Explaining to a ten year old just what a martyr is and how a town can adopt one (“but how many years ago did he die, why did they kill him and how can you adopt someone who is dead”) was my start to this year’s celebration’s of San Sebastián, one of Adeje’s patron saints, and an event that brings residents and tourists out in their thousands to the beach in La Enramada in La Caleta to watch the horses being brought down to the sea for a swim.

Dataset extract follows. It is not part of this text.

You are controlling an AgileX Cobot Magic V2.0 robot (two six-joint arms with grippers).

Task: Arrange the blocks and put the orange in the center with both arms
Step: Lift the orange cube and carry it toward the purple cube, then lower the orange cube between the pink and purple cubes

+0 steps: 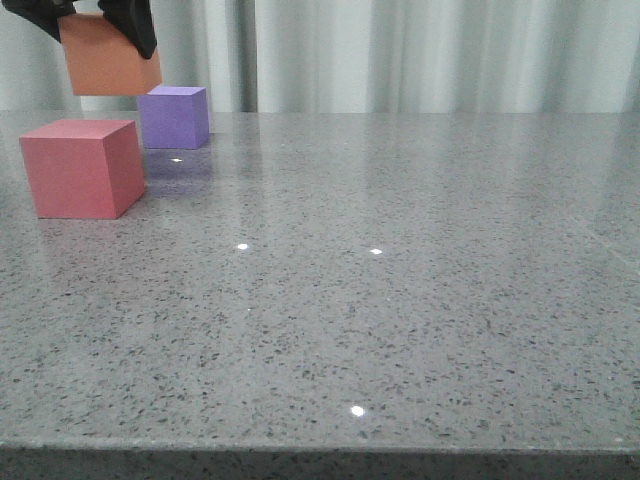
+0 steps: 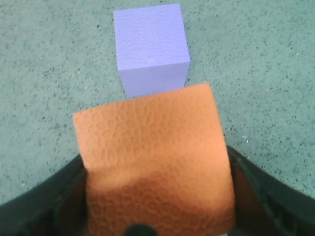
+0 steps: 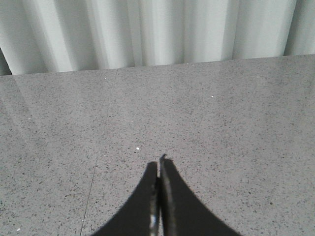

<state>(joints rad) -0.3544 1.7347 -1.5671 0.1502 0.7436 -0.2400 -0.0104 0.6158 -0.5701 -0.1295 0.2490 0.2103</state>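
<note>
Already the orange cube is gripped by the left gripper and held in the air, clear of the table, above and between the other two blocks as seen in the front view. The black fingers are clamped on opposite sides of the cube; in the left wrist view the same cube is seen filling the space between the two jaws, tilted slightly.

The key relation: the purple cube lies straight ahead of the held cube, further from the robot, with bare table seen between them from above. The red-pink cube sits nearer the robot than the purple cube and slightly to its left; the two are apart, not touching. The gap between red-pink and purple looks like the likely slot for the orange cube, though whether it is wide enough cannot be told.

No long axis is offered by a cube; only the slight tilt needs squaring before set-down. Nothing else stands in the way besides the two neighbours' edges.

The right gripper is seen only in its own wrist view, fingers pressed together with nothing between them, over bare table with a curtain behind. No block is seen near it, so the left arm is judged the nearer one.
</note>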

The ‘horses on the beach’ section of the day is only a part of a larger celebration, with small folk groups singing, mass, fireworks the night before and the launch of a fantastic book about San Sebastián in Adeje through the eyes of some of the borough’s older residents, but for many it’s the most important bit. And it’s probably one of the occasions when the international resident’s feel very much ‘Adejeros’ as they bring their families to this event year after year, and spend time explaining it to invited guests from abroad or perhaps tourists who stand beside them on the beach waiting for the horses to arrive. The waiting is hours-long for ten or fifteen minutes of equine presence, but that doesn’t really matter. It’s a sunny day, we’re on the beach, with friends and family, it’s a local fiesta, what’s not to like.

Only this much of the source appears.